The National Cybersecurity Center of Excellence (NCCoE) is excited to announce the release of three new draft project descriptions: TLS (Transport Layer Security) Server Certificate Management, IoT-Based Automated Distributed Threats, and Privileged Account Management: Securing Privileged Accounts for the Financial Services Sector. We are seeking your feedback on these drafts to help refine the challenge and scope. The comment period is now open and will close as indicated below.

TLS Server Certificate Management

This project provides guidance on the governance and management of Transport Layer Security (TLS) server certificates in enterprise environments to reduce outages, improve security, and enable disaster recovery related to certificates. The project will be result in a freely available NIST Cybersecurity Practice Guide, documenting an example solution that demonstrates how to perform the following actions:

  • develop a set of policy attributes
  • establish and maintain an inventory of TLS certificates
  • assign and track certificate owners
  • identify issues and vulnerabilities of the TLS infrastructure
  • automate enrollment and installation
  • report the status of the TLS certificates
  • continuously monitor TLS certificates in the typical enterprise environment

Comments due October 25, 2017. Download the project description and submit comments. Interested in joining this Community of Interest? Email us at: tls-cert-mgmt-nccoe@nist.gov.

IoT-Based Automated Distributed Threats

The objective of this project is to reduce the vulnerability of Internet of Things (IoT) devices to botnets and other automated distributed threats, while limiting the utility of compromised IoT devices to malicious actors.  The scenarios envisioned for this NCCoE project emphasize home and small-business applications, where plug-and-play deployment is required. In one scenario, a home network includes IoT devices that interact with external systems to access secure updates and various cloud services, in addition to interacting with traditional personal computing devices. In a second scenario, a small retail business employs IoT devices for security, building management, and retail sales, as well as computing devices for business operations, while simultaneously allowing customers to access the internet.

The primary technical elements of this project include:

  • network gateways/routers supporting wired and wireless network access
  • Manufacturer Usage Description (MUD) Specification controllers and file servers
  • Dynamic Host Configuration Protocol (DHCP) and update servers
  • threat signaling servers
  • personal computing devices
  • business computing devices

While the security capabilities of these components will not provide perfect security, they will significantly increase the effort required by malicious actors to compromise and exploit IoT devices on a home or small-business network. This project will result in a freely available NIST Cybersecurity Practice Guide.

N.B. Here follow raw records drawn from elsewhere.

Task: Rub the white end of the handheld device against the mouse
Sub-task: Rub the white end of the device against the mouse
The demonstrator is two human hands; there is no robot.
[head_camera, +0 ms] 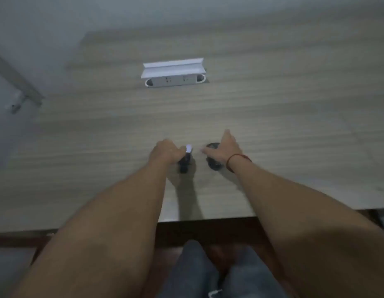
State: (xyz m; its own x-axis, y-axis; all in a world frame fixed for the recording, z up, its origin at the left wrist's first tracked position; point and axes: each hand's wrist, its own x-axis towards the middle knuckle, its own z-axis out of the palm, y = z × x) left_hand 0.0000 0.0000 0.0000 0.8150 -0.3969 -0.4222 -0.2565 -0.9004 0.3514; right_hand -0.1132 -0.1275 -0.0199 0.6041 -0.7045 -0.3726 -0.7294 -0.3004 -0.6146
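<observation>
My left hand point(166, 149) is closed around a small black handheld device point(185, 161) whose white end point(189, 148) points away from me, just above the wooden table point(122, 136). A dark mouse point(213, 164) lies on the table to the right of it, mostly covered by my right hand point(226, 147), which rests on top with fingers spread. A small gap separates the white end from the mouse. A red cord circles my right wrist.
A white socket box with its lid raised point(174, 73) is set into the table farther back. The table's near edge point(208, 219) runs just above my knees. A grey wall and metal bar stand at left.
</observation>
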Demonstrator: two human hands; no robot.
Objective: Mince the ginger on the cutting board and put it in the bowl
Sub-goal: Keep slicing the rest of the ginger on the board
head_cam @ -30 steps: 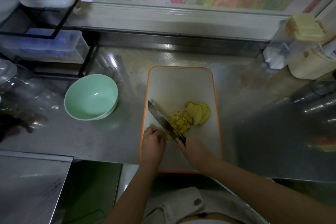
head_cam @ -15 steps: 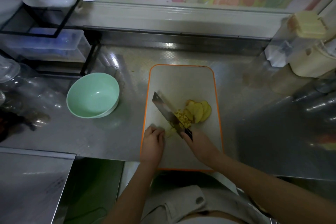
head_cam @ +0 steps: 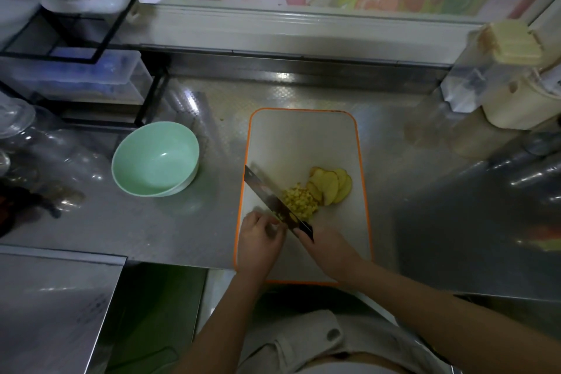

Comments due October 25, 2017. Download the project description and submit comments. Interested in joining this Community of Interest? Email us at: iot-ddos-nccoe@nist.gov.

Privileged Account Management

Privileged Account Management (PAM) is a domain within Identity and Access Management (IdAM) focusing on monitoring and controlling the use of privileged accounts. Privileged accounts include local and domain administrative accounts, emergency accounts, application management, and service accounts. These powerful accounts provide elevated, often non-restricted access to the underlying IT resources and technology which is why attackers or malicious insiders seek to gain access to them. Hence, it is critical to monitor, audit, control, and manage privileged account usage. Many organizations, including financial sector companies face challenges managing privileged accounts. In response to this potential threat, the Federal Financial Institutions Examination Council (FFIEC) Cyber Assessment Tool (CAT) has specified privileged accounts be tightly controlled.

The goal of this project is to demonstrate a PAM capability that effectively protects, monitors, and manages privileged account access to include their life cycle management, authentication, authorization, auditing, and access controls. This project will result in a freely available NIST Cybersecurity Practice Guide which includes a reference design, fully implemented example solution, and a detailed guide of practical steps needed to implement the solution.

Comments are due November 13, 2017. Download the project description and submit comments. Interested in joining this Community of Interest? Email us at: financial_nccoe@nist.gov.

We value and welcome your input and look forward to your comments. 

After these project descriptions are finalized, NCCoE cybersecurity experts will collaborate with vendors of cybersecurity technologies to develop reference designs addressing these challenges.